- **YOUR TASK**:
Write out every line from the listing below where the string "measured" is found.

- **THE DATA**:
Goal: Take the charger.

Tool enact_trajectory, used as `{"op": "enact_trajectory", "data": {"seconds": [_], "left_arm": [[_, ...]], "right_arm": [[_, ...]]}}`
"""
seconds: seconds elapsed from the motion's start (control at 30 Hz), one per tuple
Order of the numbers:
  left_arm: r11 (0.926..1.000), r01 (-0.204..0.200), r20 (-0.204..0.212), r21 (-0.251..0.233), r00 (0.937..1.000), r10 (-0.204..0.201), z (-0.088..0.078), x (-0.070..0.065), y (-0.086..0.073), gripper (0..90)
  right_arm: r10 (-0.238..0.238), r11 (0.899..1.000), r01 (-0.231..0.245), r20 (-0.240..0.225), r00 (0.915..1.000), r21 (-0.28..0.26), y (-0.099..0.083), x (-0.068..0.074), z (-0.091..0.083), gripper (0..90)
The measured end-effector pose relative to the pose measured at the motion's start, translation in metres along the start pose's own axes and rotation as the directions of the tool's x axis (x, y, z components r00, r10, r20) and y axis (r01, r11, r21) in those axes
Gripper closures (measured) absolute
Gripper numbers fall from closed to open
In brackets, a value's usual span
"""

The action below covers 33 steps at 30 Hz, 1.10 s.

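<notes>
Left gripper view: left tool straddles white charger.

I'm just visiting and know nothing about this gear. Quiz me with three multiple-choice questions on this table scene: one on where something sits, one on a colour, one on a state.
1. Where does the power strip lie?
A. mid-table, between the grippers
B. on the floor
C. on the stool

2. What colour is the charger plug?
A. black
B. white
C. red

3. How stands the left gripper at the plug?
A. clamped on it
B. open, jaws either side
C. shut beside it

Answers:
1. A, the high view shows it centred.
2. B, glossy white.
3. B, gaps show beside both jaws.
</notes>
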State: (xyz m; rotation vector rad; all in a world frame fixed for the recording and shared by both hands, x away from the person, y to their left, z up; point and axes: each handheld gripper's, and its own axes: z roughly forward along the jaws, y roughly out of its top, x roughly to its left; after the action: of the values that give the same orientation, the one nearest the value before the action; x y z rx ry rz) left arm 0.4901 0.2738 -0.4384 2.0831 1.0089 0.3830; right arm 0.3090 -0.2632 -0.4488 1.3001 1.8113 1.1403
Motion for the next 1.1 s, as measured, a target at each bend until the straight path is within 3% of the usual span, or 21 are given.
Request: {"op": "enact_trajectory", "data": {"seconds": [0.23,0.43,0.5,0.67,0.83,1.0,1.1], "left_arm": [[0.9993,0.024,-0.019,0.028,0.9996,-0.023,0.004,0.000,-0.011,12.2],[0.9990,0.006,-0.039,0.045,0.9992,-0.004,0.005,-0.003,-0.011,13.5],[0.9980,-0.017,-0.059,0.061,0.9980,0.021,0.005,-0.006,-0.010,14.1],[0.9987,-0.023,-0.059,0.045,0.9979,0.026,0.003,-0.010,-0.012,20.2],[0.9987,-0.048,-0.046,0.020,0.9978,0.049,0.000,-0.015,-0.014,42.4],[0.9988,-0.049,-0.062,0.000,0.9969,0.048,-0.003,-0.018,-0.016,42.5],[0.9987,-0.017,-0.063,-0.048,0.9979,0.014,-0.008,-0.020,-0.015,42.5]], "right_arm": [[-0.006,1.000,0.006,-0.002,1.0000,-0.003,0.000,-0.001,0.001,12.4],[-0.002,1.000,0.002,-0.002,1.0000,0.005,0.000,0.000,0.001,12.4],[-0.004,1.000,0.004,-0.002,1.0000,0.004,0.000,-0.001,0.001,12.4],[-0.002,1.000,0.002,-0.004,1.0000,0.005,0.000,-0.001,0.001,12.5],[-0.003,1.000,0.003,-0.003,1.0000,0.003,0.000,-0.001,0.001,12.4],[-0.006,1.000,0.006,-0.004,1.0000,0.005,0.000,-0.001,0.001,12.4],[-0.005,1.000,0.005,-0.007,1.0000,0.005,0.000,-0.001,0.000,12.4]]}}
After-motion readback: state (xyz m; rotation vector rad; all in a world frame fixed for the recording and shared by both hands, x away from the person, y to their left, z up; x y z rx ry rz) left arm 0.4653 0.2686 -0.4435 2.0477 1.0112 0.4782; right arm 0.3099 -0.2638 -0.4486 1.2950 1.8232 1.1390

- **TASK SOLUTION**:
The measured end-effector pose relative to the pose measured at the motion's start, translation in metres along the start pose's own axes and rotation as the directions of the tool's x axis (x, y, z components r00, r10, r20) and y axis (r01, r11, r21) in those axes
Gripper closures (measured) absolute
Motion for the next 1.1 s, as measured, a target at each bend until the straight path is within 3% of the usual span, or 21 are given.

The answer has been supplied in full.